### [Aim of the exercise]
Only one stretch of the records below is wanted: the lines from the one holding "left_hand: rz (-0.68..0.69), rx" through the one holding "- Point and". Return it exactly, both ends included.

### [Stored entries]
▼

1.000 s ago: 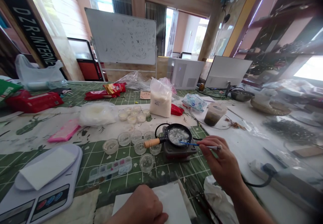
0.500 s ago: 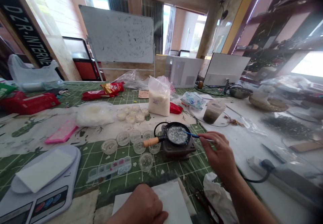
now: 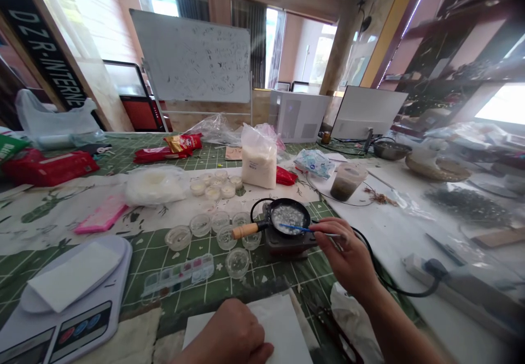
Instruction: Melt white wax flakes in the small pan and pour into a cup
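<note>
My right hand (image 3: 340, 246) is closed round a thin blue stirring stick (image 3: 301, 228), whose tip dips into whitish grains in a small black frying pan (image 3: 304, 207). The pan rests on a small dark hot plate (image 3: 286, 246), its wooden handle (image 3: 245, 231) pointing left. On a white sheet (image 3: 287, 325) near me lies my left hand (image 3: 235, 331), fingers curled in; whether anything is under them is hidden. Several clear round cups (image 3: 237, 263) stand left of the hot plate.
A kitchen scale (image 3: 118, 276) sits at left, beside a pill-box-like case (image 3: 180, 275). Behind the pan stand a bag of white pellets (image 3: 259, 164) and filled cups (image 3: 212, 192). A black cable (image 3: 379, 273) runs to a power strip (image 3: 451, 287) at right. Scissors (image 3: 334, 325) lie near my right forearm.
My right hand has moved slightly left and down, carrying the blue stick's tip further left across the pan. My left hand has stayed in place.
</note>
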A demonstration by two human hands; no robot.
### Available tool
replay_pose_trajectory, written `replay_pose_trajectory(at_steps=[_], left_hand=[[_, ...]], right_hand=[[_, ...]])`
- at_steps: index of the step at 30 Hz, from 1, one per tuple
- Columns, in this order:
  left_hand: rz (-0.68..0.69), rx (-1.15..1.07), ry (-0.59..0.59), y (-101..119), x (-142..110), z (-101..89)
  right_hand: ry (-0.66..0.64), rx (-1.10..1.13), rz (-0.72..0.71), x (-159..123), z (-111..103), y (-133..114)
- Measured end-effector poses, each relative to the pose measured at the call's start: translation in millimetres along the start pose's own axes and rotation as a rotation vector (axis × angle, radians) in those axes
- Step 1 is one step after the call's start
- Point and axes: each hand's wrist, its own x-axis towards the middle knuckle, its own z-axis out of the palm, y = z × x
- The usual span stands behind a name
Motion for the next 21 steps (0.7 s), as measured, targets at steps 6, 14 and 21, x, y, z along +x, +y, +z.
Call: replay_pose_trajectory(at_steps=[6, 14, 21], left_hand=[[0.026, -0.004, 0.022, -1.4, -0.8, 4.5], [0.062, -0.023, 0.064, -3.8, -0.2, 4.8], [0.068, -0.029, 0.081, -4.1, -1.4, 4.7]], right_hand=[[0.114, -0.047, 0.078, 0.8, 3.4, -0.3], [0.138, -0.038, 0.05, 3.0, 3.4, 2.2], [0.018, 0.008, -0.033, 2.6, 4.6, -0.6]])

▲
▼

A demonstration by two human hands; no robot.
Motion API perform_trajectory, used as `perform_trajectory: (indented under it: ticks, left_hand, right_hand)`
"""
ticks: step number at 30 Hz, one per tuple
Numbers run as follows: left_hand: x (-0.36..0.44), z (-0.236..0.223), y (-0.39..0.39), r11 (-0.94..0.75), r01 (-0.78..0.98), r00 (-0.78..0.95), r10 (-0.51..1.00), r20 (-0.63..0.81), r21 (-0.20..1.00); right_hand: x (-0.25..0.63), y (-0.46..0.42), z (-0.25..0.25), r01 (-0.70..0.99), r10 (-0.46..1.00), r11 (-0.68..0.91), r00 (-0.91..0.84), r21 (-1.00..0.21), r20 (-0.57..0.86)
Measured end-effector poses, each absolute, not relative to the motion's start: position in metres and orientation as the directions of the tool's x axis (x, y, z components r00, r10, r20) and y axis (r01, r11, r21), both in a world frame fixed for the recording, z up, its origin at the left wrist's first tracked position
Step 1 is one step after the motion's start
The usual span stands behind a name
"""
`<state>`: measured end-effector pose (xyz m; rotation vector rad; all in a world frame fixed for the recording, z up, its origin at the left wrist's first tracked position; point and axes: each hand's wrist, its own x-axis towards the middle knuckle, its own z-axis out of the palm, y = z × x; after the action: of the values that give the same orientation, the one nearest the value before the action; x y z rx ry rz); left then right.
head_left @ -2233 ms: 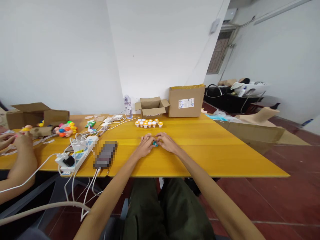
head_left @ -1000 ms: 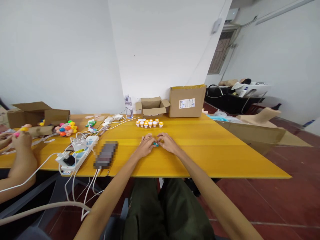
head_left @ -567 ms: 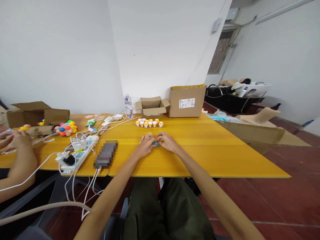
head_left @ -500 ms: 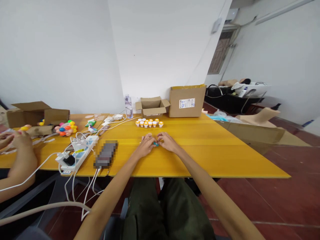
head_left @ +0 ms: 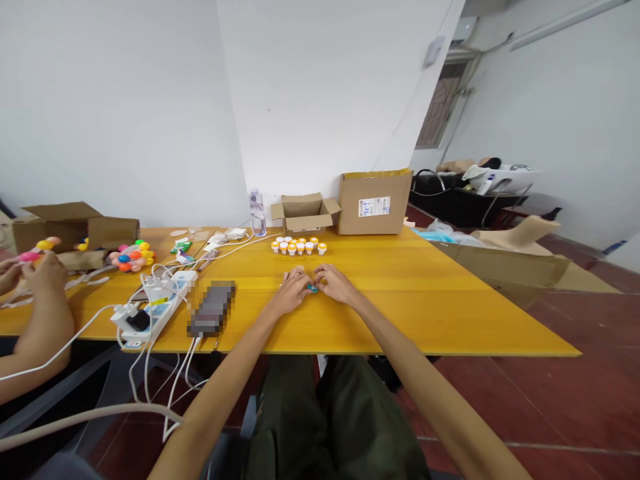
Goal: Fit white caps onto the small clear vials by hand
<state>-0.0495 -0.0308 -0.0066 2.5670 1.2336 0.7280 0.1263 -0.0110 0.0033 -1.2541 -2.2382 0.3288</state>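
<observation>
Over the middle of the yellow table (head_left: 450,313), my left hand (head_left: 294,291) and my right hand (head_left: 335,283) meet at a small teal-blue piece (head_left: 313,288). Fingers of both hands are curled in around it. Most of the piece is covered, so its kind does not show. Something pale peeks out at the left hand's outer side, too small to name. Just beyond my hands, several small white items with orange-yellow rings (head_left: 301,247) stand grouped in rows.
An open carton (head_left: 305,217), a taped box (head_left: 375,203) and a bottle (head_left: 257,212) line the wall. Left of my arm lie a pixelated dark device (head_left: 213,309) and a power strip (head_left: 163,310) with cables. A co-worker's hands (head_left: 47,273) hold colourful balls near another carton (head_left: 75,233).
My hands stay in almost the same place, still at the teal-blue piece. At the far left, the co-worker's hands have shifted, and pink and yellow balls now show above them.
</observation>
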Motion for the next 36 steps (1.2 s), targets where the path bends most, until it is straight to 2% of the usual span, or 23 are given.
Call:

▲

### [Task response]
  left_hand: rz (-0.68..0.69), rx (-1.15..1.07), ry (-0.59..0.59), y (-101..119), x (-142..110), z (-101..89)
  right_hand: ry (-0.66..0.64), rx (-1.10..1.13), rz (-0.72..0.71), x (-159..123), z (-111..103), y (-133..114)
- Measured end-effector poses, each relative to the pose measured at the call's start: translation in millimetres along the start pose's own axes and rotation as a rotation vector (axis × angle, radians) in those axes
- Step 1 is one step after the call's start
- Point and axes: each hand's wrist, its own x-axis towards the middle knuckle, its own z-axis out of the palm, y = z × x

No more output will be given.